Les dernières pages du livre sont palpitantes. L’auteur y décrit les derniers jours du Prince jusqu’au moment où il rend lui-même son à Dieu à l’âge de 60 ans. Il sera enterré près de sa femme au pied du caroubier.
Remarques
Après ce long compte rendu, pourtant raccourci à la fin du récit pour des raisons de convenance, vu que les évènements historiques y afférents sont relatés dans les livres d’histoire, je me propose maintenant de présenter quelques remarques.
La première remarque concerne la reliure du livre dont la responsabilité n’incombe pas à l’auteur mais à l’éditeur. Les feuilles sont attachées avec de la colle et ne sont pas cousues. Par conséquent elles se détachent très vite, voire à la première utilisation, et la manipulation du livre devient désagréable et énervante. Je conseille Rafik Darragi de bien tenir compte de ce défaut lors de la publication de ses prochains livres.
La deuxième remarque concerne les fautes d’impression qui ne sont pas nombreuses mais qui auraient dû faire l’objet d’une rectification.
Pour ce qui est du texte, nous avons pu déceler quelques erreurs ; ci après quelques unes :
1) A la page 75, deuxième paragraphe nous lisons : Badr se rappelait toujours de cette joie immense. Nous savons pourtant que le verbe pronominal se rappeler est transitif et doit se conjuguer sans la préposition de.
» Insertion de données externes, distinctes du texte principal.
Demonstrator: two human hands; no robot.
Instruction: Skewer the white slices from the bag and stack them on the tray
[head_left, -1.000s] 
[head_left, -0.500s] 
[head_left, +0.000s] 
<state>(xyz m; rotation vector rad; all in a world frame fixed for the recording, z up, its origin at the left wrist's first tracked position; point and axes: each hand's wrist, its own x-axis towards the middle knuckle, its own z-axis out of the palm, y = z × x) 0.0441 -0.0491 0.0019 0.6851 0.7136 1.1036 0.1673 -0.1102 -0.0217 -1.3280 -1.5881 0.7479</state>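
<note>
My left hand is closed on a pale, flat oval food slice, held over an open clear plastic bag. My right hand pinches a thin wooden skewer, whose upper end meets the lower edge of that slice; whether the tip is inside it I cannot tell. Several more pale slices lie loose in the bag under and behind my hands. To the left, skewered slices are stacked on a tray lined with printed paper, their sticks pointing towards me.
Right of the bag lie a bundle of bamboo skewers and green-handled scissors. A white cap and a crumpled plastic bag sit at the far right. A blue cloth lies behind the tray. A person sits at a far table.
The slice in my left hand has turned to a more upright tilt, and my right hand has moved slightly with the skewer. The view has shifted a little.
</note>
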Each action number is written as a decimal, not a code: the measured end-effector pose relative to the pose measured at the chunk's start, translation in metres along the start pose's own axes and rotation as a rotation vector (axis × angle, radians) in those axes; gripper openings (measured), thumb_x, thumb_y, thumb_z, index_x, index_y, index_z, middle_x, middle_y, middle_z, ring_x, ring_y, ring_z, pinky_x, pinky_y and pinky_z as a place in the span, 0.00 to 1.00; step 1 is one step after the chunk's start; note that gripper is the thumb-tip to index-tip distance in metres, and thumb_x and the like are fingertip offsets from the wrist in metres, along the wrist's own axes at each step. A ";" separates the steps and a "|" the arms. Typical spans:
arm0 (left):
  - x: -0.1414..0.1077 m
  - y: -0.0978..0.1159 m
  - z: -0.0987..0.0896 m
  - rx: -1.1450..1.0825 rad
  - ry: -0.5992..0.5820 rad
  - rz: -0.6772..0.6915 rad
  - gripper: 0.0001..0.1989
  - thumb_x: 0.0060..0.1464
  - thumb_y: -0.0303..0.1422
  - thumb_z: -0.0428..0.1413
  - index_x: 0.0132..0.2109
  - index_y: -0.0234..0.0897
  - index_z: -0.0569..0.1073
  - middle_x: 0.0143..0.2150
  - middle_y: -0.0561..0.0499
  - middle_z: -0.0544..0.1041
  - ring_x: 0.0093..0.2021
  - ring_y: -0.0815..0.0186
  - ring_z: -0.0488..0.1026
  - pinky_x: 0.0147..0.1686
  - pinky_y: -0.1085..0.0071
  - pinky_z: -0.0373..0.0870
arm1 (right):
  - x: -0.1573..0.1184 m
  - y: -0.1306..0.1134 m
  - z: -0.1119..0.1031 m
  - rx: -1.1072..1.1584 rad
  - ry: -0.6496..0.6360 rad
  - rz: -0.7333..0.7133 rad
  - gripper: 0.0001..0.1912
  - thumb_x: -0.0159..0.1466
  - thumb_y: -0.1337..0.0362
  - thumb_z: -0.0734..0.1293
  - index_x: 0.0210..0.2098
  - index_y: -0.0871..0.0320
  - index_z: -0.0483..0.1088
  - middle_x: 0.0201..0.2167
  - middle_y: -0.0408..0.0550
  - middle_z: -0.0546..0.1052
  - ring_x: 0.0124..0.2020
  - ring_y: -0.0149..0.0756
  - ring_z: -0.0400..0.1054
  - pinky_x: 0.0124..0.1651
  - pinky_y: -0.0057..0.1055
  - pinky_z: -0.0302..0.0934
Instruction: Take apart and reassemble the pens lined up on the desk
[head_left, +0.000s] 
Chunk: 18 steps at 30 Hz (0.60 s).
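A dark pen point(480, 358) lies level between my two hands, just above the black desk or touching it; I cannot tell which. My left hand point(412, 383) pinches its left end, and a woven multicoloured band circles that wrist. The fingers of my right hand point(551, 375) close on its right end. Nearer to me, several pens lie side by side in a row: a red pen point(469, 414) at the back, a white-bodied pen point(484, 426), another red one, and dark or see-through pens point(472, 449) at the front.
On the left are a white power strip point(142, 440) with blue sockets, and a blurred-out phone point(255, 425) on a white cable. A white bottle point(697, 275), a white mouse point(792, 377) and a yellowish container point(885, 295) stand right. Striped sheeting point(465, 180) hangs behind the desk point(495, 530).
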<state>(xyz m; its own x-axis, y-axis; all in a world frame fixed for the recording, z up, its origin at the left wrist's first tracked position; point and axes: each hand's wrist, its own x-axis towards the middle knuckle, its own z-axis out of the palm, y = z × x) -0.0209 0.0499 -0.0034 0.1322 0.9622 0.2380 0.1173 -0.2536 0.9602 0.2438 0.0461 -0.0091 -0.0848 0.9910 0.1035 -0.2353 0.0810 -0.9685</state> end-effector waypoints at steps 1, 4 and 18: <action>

On dit se rappeler quelque chose et se souvenir de quelque chose. La construction se rappeler de quelqu’un ou de quelque chose, familière devant un nom ( je ne me rappelle pas de son visage) est obligatoire avec un pronom personnel représentant un humain : vous ne vous rappelez pas de moi. C’est ce que nous dit le dictionnaire Larousse.
2) A la page 195, dernière ligne, on lit : tu leurs diras de me répondre ; le « s » de leurs est de trop.
3) A la page 208 on lit : il dû à la place il a dû ; l’erreur est peut être due à une faute d’impression.
4) Il y’a bien sûr quelques autres fautes que nous ne signalons pas et que le lecteur averti pourra déceler tout seul. Finalement à la page 297 nous lisons : Jarir le célèbre satiriste du Calife omeyade Al Hajjej…Or nous savons que ce dernier n’était pas Calife. Le calife était Abdelmalik Ibn Marwan.
En guise de conclusion, disons simplement que le jeu vaut la chandelle et le livre mérite amplement d’être lu, parce que on y apprend beaucoup de choses. Et même s’il ne s’agit que d’un roman, on y trouve une somme importante de données historiques que notre jeunesse gagne à savoir et à méditer.